How to complete this task:
Using the data that follows, report how many lines include "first"; output no other text.
START Collected data
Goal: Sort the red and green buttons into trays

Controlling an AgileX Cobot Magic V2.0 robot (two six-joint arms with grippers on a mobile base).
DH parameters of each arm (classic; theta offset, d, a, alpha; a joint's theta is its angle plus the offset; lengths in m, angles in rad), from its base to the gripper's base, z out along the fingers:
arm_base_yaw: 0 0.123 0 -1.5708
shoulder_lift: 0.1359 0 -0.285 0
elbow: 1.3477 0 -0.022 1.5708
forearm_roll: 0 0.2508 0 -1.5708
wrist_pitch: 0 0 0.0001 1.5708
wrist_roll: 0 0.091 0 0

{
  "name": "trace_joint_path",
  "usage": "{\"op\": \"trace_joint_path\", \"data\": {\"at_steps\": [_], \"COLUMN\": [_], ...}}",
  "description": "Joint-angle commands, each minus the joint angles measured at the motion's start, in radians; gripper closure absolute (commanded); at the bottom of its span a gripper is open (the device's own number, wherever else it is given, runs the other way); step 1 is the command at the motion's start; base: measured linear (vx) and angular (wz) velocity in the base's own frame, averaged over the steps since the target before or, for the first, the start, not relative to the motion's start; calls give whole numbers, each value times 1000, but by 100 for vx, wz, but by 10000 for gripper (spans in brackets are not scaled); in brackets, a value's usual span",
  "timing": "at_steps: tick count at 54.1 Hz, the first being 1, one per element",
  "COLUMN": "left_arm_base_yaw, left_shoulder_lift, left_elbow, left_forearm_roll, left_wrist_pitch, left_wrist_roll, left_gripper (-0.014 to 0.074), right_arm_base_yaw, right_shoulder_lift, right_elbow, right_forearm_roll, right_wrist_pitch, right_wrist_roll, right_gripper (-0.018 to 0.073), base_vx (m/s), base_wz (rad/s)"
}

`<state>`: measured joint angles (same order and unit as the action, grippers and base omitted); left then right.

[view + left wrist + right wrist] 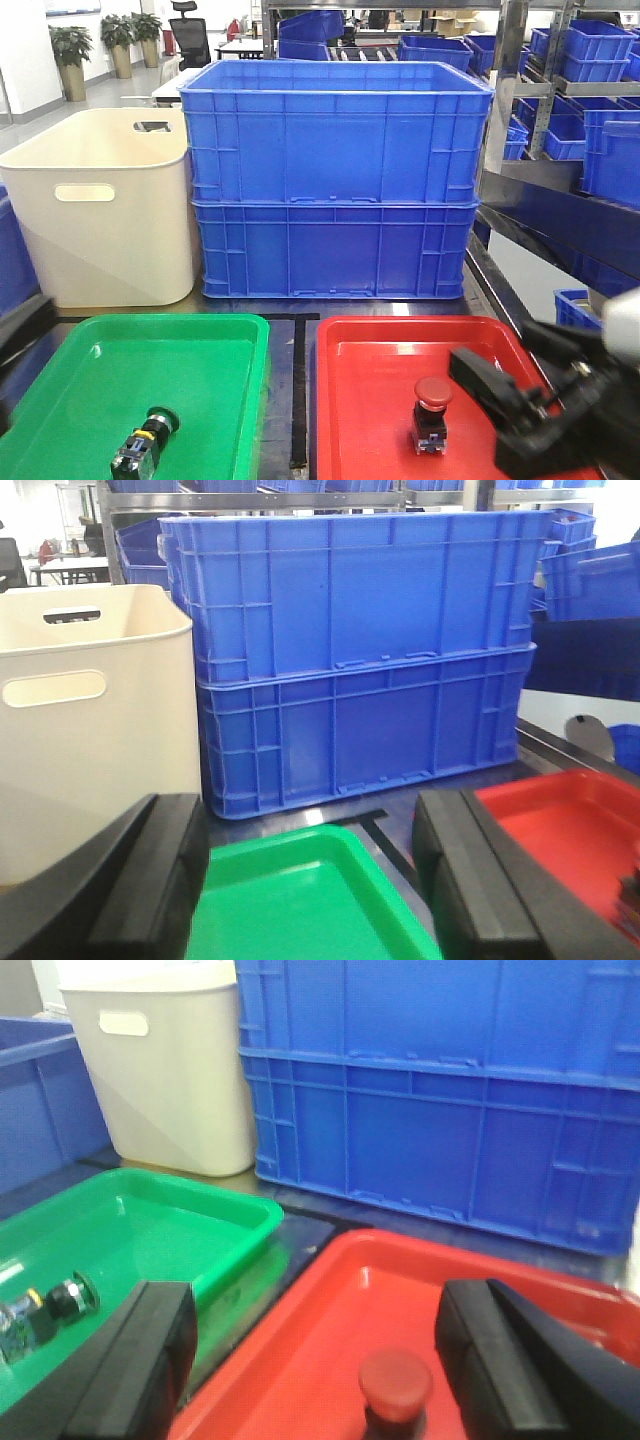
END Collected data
Answer box:
2